━━━━━ Record set

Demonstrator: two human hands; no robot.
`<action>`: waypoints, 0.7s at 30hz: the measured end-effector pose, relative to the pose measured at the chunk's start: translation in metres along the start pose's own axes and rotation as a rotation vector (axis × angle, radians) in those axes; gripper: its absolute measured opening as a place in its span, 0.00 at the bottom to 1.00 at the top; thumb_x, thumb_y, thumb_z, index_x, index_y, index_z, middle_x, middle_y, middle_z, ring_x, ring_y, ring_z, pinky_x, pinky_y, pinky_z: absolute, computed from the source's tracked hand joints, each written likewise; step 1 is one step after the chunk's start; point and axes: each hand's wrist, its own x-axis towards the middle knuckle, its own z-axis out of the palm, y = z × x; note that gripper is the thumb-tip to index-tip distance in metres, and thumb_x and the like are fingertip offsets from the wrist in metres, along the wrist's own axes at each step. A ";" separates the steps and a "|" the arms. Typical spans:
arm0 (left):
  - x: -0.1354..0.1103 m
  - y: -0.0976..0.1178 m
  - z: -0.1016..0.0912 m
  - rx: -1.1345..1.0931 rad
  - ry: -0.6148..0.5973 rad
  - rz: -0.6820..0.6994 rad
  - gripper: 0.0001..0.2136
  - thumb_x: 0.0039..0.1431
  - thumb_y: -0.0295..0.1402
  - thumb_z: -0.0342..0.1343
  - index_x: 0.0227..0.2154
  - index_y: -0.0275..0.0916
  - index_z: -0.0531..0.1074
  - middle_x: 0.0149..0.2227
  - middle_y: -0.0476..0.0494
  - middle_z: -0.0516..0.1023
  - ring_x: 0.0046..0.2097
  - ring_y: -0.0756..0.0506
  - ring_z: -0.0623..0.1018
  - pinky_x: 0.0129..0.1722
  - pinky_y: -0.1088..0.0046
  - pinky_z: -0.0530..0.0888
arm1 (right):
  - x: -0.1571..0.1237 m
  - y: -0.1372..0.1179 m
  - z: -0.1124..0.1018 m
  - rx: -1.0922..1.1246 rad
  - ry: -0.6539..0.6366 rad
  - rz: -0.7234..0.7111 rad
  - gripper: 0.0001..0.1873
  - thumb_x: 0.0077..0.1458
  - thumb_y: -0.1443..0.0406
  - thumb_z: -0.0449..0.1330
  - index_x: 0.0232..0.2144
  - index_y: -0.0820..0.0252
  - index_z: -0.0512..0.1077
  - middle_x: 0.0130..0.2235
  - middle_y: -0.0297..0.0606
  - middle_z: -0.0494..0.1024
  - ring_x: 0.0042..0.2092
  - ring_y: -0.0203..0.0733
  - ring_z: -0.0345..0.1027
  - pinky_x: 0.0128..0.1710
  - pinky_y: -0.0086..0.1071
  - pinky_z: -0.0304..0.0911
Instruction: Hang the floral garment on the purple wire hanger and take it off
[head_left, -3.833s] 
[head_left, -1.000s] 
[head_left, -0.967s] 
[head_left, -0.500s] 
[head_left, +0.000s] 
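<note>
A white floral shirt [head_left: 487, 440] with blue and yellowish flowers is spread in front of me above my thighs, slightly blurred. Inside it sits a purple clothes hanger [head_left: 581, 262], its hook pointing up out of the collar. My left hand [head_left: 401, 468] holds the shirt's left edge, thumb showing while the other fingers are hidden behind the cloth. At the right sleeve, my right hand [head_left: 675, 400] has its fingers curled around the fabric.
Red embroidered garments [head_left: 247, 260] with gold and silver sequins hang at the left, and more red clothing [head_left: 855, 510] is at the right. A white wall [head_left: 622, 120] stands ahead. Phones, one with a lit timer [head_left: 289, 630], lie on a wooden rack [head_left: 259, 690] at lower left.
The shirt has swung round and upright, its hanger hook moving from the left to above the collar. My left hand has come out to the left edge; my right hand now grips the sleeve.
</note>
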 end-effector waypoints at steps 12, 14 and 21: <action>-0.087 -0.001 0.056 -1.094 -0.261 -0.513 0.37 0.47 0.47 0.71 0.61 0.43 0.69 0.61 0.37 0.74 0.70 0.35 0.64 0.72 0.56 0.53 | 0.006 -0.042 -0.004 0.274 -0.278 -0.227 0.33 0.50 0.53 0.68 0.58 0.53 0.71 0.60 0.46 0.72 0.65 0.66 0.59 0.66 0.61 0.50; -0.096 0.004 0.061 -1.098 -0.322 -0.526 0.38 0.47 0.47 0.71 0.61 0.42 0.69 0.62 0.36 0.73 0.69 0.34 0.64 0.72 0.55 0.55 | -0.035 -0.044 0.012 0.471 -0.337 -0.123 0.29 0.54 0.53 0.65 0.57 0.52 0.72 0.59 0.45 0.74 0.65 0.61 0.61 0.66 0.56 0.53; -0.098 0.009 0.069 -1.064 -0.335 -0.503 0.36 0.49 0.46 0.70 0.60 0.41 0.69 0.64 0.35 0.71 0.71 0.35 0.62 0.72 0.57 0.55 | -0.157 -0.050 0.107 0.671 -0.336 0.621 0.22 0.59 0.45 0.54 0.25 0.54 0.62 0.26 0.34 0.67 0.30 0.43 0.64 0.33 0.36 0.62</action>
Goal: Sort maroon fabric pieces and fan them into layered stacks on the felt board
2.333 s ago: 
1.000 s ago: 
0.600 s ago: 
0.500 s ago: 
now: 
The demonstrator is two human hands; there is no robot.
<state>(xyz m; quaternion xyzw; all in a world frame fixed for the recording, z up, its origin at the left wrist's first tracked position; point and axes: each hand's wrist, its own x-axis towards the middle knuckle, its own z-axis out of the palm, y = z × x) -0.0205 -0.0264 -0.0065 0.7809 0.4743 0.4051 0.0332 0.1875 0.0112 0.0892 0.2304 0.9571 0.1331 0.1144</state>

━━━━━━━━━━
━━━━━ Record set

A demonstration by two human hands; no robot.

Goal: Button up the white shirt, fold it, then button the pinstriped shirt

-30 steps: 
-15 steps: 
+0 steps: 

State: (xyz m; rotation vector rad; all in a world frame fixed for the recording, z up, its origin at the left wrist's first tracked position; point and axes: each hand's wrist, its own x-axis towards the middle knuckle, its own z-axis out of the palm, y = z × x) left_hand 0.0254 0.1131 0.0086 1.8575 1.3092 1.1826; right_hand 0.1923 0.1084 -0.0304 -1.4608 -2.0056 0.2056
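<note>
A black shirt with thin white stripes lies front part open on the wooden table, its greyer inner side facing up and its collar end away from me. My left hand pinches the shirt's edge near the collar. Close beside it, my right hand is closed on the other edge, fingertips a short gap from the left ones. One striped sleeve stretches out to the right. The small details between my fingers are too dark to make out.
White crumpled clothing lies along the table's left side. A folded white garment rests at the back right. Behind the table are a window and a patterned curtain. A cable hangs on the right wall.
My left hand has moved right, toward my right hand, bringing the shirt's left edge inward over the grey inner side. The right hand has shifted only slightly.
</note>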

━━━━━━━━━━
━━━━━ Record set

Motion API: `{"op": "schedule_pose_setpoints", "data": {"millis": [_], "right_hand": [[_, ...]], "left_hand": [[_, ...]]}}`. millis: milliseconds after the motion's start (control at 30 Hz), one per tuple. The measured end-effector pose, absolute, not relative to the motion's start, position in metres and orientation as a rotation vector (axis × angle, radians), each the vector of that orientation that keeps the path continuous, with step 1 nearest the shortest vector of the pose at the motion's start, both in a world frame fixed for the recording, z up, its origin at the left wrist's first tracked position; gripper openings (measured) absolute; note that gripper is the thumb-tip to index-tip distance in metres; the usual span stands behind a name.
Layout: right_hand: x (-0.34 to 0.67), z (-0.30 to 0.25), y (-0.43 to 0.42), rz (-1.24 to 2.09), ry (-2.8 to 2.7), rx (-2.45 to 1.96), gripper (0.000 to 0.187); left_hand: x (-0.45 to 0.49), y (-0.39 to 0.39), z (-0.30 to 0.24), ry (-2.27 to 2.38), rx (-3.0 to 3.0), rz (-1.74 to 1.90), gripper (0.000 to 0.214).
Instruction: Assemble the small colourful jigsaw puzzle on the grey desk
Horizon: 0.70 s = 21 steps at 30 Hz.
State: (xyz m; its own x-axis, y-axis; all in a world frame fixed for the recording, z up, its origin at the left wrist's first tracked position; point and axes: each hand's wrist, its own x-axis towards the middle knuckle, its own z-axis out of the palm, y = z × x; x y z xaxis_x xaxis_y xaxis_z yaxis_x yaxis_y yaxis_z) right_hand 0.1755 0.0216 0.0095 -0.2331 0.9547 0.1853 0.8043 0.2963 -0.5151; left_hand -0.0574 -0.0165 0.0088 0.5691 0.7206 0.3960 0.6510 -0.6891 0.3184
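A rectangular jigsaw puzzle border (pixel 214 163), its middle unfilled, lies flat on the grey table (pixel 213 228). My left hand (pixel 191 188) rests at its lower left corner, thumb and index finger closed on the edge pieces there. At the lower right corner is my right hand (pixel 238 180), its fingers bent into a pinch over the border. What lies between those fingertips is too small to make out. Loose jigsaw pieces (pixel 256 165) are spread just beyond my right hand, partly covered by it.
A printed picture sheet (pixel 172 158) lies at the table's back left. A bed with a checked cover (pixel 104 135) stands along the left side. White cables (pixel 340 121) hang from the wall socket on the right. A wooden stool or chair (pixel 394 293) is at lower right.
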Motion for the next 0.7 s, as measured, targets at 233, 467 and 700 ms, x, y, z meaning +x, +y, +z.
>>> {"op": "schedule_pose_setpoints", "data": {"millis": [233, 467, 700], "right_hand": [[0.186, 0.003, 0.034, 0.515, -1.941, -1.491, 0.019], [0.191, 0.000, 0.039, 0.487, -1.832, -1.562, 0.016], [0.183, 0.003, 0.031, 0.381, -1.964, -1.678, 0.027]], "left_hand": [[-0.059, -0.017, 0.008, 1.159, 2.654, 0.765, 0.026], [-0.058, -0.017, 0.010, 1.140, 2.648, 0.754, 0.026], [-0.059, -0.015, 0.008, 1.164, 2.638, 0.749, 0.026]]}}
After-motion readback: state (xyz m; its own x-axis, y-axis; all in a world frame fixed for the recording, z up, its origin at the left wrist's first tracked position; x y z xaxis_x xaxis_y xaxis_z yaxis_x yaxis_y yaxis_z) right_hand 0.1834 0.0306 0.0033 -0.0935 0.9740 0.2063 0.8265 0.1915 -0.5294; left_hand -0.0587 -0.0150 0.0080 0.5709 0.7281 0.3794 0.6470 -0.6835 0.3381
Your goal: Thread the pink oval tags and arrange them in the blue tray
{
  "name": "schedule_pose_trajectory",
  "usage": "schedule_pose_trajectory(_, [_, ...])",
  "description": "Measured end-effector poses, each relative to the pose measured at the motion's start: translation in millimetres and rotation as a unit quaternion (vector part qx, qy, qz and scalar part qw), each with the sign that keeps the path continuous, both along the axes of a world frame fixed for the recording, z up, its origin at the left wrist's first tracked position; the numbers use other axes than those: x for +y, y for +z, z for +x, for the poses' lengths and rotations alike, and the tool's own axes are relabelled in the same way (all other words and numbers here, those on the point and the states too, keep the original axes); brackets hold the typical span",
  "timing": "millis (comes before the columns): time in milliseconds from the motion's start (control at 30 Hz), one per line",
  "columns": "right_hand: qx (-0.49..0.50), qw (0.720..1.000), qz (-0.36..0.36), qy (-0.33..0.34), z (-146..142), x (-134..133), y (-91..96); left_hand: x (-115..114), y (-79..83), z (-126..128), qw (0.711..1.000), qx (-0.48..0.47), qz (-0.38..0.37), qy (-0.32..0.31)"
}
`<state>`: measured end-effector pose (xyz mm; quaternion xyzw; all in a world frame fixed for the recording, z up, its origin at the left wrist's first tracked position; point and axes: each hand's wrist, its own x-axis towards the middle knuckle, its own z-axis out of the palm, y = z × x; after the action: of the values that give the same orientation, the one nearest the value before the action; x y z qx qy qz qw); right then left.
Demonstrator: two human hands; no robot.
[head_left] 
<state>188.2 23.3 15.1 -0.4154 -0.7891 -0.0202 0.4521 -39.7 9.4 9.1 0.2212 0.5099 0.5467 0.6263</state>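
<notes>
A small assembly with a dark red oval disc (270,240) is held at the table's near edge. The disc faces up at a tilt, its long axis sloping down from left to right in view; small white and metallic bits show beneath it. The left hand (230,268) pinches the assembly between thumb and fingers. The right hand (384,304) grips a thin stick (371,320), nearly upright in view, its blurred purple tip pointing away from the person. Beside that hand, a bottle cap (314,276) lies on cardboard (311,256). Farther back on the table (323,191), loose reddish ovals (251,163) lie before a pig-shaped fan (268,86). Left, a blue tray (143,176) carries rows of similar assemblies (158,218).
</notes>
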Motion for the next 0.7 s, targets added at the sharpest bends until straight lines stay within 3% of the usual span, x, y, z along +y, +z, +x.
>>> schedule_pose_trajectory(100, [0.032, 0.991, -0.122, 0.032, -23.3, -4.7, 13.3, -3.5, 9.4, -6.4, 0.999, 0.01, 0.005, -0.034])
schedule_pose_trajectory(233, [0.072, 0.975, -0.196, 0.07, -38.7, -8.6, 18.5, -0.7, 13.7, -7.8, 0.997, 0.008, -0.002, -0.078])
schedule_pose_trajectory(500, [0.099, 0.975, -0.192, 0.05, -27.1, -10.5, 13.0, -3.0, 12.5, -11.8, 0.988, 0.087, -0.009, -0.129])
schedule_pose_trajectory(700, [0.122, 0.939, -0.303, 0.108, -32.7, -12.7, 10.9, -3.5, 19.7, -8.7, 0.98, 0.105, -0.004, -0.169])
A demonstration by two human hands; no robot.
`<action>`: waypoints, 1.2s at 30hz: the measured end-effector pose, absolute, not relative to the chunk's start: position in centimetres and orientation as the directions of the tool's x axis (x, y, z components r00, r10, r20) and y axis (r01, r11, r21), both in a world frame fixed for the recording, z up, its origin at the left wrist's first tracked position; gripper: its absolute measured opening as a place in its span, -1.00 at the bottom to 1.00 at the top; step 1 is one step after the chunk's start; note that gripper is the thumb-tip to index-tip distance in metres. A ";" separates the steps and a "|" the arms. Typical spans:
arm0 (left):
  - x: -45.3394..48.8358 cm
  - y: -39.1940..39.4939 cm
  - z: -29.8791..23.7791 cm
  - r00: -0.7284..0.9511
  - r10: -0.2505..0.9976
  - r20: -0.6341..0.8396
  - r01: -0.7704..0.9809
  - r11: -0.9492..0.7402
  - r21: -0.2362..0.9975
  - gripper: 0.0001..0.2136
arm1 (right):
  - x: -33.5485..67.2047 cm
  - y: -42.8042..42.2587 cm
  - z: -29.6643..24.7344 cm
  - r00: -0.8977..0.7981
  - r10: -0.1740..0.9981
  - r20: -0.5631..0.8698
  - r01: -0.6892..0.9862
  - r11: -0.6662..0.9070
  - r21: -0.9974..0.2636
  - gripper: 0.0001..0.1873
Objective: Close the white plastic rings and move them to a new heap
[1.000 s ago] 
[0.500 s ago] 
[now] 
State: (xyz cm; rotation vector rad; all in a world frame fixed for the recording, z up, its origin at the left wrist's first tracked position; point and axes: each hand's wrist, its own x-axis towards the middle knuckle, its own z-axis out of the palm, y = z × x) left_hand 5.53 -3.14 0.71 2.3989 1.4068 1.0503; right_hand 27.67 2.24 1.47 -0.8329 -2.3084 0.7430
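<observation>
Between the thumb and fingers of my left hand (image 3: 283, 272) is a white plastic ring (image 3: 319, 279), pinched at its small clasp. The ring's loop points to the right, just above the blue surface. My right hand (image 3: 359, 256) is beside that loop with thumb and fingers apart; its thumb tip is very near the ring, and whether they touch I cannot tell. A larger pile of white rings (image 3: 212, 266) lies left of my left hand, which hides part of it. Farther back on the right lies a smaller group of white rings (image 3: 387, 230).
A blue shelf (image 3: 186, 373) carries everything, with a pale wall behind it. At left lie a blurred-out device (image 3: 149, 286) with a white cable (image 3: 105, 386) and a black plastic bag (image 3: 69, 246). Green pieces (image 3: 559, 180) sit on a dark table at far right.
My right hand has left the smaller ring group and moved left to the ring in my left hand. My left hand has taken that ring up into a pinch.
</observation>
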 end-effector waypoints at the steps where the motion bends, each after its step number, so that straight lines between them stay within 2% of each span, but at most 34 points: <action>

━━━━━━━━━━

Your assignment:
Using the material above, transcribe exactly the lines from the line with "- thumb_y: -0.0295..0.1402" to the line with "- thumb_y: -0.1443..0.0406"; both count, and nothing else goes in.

Result:
  - thumb_y: -0.0295..0.1402
  - thumb_z: -0.0342..0.1343
  - index_x: 0.0227..0.2154
  - index_y: -0.0275..0.0916
  - index_z: -0.0531..0.1074
  - middle_x: 0.0149..0.2227
  - middle_y: -0.0476..0.0494
  - middle_z: -0.0516..0.1023
  - ring_x: 0.0046..0.2097
  - ring_y: -0.0756..0.0506
  - ring_z: -0.0623..0.1018
  - pinky_x: 0.0129..0.1722
  - pinky_y: -0.1088..0.0046
  - pinky_z: -0.0530..0.0888
arm1 (right):
  - x: -0.1571..0.1237 m
  - y: -0.1372..0.1179 m
  - z: -0.1124..0.1018 m
  - rx: -1.0922..1.1246 rad
  - ry: -0.6539..0.6366 rad
  - rz: -0.7234..0.7111 rad
  - gripper: 0.0001..0.1873
  - thumb_x: 0.0077..0.1458
  - thumb_y: -0.1443..0.0406

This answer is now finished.